Drought shrivels worldwide wheat supply

Wed Aug 30, 2006 5:18 AM ET

By Sambit Mohanty

SINGAPORE (Reuters) - Analysis - From Australia to Argentina, erratic weather is slashing wheat crops of the major producers, which is threatening to push up prices to multi-year highs and making it difficult for countries to replenish stocks.

While the world's carryover stocks could cushion the blow, the crop woes coincide with rising demand from Europe and India, which is grappling a with a huge shortfall.

Appetite for feed wheat for livestock is also likely to grow as mills cut the usage of corn because its price has soared on strong demand from ethanol makers.

"It is going to be a year of tight supplies," said Mark Samson, vice president for South Asia of the U.S Wheat Associates. "And with expectations of high world prices, more hedge funds are increasingly paying attention to this market." The interest of investment funds in grains is growing and helping to push up prices. The Deutsche Bank Fund now allocates 22.5 percent of its investment funds to wheat and corn trading.

"Wheat prices are firm now and could still go higher," said Antonio Moraza, president of Pilmico Foods Corporation, a Philippines-based flour milling firm.

U.S. spring wheat has risen more than 15 percent to above $200 a tonne from last year on concerns about supply.

The United States had one of the hottest summers since the Dust Bowl years of the 1930s.
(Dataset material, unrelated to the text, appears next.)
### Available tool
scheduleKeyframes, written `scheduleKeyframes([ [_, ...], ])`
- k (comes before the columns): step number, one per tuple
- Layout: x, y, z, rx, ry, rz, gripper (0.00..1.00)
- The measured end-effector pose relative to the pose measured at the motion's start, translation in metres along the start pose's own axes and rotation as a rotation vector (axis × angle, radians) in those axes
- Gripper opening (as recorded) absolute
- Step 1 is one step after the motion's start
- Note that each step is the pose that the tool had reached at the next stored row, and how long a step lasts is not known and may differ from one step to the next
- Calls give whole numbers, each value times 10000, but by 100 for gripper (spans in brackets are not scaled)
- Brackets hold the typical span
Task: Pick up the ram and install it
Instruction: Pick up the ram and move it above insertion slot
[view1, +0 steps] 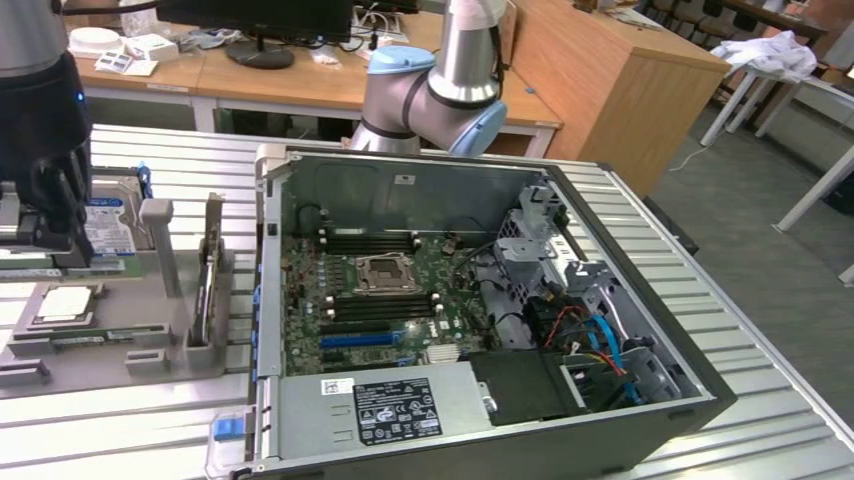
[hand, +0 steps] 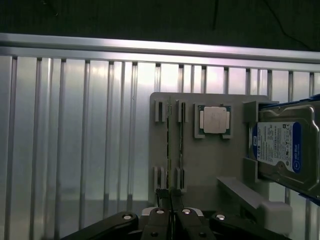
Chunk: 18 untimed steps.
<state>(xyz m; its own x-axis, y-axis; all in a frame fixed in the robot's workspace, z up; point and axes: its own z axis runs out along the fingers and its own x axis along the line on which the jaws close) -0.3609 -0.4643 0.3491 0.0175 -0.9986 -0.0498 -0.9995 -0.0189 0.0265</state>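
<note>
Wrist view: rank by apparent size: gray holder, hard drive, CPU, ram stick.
1. gray holder
2. hard drive: cropped by the frame and looks nearer the camera, so unsure against the holder
3. CPU
4. ram stick: edge-on sliver, longer than the CPU but far thinner

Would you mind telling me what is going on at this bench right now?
A robot arm is partway through a ram installation. Its gripper, shut, hangs over a grey parts holder that sits beside the open computer case. The ram stands on edge in the holder, alongside a processor and a hard drive. I cannot tell whether the gripper has hold of it.
</note>
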Motion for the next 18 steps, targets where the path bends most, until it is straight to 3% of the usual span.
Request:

The U.S. Agriculture Department has forecast output will fall 14 percent to 1.80 billion bushels, the smallest crop in four years.

The USDA expects the drought to push U.S. prices to its highest levels in 10 years.

Meanwhile, Australia's production is expected fall up to 30 percent from last year's 25 million tonnes due to dry weather and Europe also expects a lower wheat crop following a sweltering summer. This, coupled with rain in the final harvest stages, has downgraded a substantial amount of wheat to feed quality.

Canada, also plagued by hot weather, expects its wheat output to fall to 25.9 million tonnes from 26.8 million in 2005.

Argentina, which last year produced 12.5 million tonnes of wheat, has repeatedly lowered its forecast due to dry weather but has yet to issue a forecast.

As a result, U.S. wheat exporters are not willing to lower their prices, anticipating tight world supplies.

"Exporters don't want to be selling any more wheat at lower prices if we see quality losses in Europe and if we incur potentially some significant production losses in South America and Australia," said Shawn McCambridge, an analyst with Prudential Financial in Chicago.

World wheat production is expected to fall 4 percent to 593 million tonnes in the year ending June, 2007 from 618 million tonnes, according to the International Grains Council. This includes a cut of 3 million tonnes from the forecast last month due to the shortfalls expected in Europe.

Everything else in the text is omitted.